Kamal Adam and his family thanked God for their safety as they watched their house burn from the bombing, he said.

» Read full story, which also includes reports of other incidents. See also Nuba Reports, featuring news and videos from Sudan’s frontlines.

INDIA: Christian Man Forced to Separate from Hindu Wife

Source: World Watch Monitor, October 3, 2014

An Indian couple who married September 26 had their marriage annulled five days later by police under pressure from Hindu nationalists.

The couple, Joseph Pawar and Ayushi Wani, were arrested in Gujarat after complaints that Pawar, a Christian, had lured his Hindu bride into marriage.

The forced dissolution of the marriage quickly drew protests from India’s Christian groups, who have attempted to put pressure on Narendra Modi, the new prime minister of India, for what they say is his persistent silence in the face of increased violence towards Christians and other religious minorities.

In a report issued in New Delhi on September 27, a group of Indian religious leaders accused Modi of remaining mute during 600 incidents targeting religious minorities since his landslide election victory in May.

» Read full story.

» Also read Buddhist Nationalist Group in Burma Calls for Restrictions on Interfaith Marriage (The Washington Post). And in another story from South Asia, Pakistan Mob Kills Christian Couple over Alleged Blasphemy (BBC).

NEPAL: Prime Minister Pledges Religious Freedom

Source: Barnabas Aid, October 15, 2014

In a welcome move for Christians, the Prime Minister of Nepal has made a public commitment that religious freedom will be upheld in the country’s long-awaited constitution.

Prime Minister Sushil Koirala made the assurance on October 6 during an address to Muslims in the Hindu-majority country. During his speech, the Prime Minister praised the cordial relations that he said exist between Nepalis who follow different religions, cultures, and traditions, and said that Nepal is strengthened by this mutual tolerance.

The Prime Minister’s pledge may help to quell fears that religious repression in Nepal could intensify when the interim constitution becomes law. A proposed “anti-conversion” clause in the document, which has been under debate since 2008, currently states that “no person shall be entitled to convert another person from one religion to another.”

If the anti-conversion clause were to become law, this would undermine the Prime Minister’s promise to protect religious freedom. The International Covenant on Civil and Political Rights, which has been signed and ratified by Nepal, protects religious freedom and includes the right for every person to adopt a religion or belief of his choice.

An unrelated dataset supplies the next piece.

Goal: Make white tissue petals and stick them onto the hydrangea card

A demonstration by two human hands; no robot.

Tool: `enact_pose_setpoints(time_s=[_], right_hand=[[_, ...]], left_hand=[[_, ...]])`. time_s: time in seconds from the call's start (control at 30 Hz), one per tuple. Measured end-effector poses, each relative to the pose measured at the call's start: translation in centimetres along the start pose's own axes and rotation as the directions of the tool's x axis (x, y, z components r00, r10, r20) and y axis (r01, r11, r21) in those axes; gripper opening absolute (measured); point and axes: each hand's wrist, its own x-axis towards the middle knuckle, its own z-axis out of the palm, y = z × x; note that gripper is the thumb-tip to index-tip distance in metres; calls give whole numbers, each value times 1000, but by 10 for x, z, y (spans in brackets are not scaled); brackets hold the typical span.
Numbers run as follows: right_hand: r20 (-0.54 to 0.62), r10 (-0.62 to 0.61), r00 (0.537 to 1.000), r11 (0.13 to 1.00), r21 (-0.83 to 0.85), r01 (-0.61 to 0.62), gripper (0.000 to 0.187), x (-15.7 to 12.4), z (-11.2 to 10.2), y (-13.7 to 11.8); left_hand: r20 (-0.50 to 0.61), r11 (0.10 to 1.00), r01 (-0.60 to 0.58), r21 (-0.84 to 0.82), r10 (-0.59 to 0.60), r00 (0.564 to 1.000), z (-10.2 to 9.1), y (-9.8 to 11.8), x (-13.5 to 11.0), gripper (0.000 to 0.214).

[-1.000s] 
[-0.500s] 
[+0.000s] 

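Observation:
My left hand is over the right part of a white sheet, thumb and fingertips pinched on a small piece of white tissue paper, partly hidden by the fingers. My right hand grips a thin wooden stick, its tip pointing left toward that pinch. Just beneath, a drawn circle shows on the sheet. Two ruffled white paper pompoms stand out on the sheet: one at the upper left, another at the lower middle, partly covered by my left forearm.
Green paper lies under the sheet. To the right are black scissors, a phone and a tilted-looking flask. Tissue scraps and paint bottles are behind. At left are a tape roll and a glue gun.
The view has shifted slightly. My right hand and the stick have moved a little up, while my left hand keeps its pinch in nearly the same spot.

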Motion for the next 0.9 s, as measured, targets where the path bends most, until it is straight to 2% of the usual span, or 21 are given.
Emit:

» Read full story. Readers might also be interested in Elizabeth Kendal’s recent analysis of global trends that affect religious liberty and persecution (Critical Prayer Requests blog).

UZBEKISTAN: Christian Home Raided

Source: Worthy Christian News, October 15, 2014

A Christian in Uzbekistan has been fined and threatened with further punishment after religious literature was seized from his home during a raid by Uzbek police in August, according to Barnabas Aid.

Artur Alpayev was fined 50 times Uzbekistan’s minimum monthly wage for storing religious literature at his home in Navoi. During sentencing, Judge Oltinbek Mansurov said, “We will continue fining you unless you stop storing religious literature in your home.”

The judge said that the literature should have been stored in a building belonging to a registered religious organization, but Alpayev is a member of a Christian denomination that refuses on principle to seek state registration.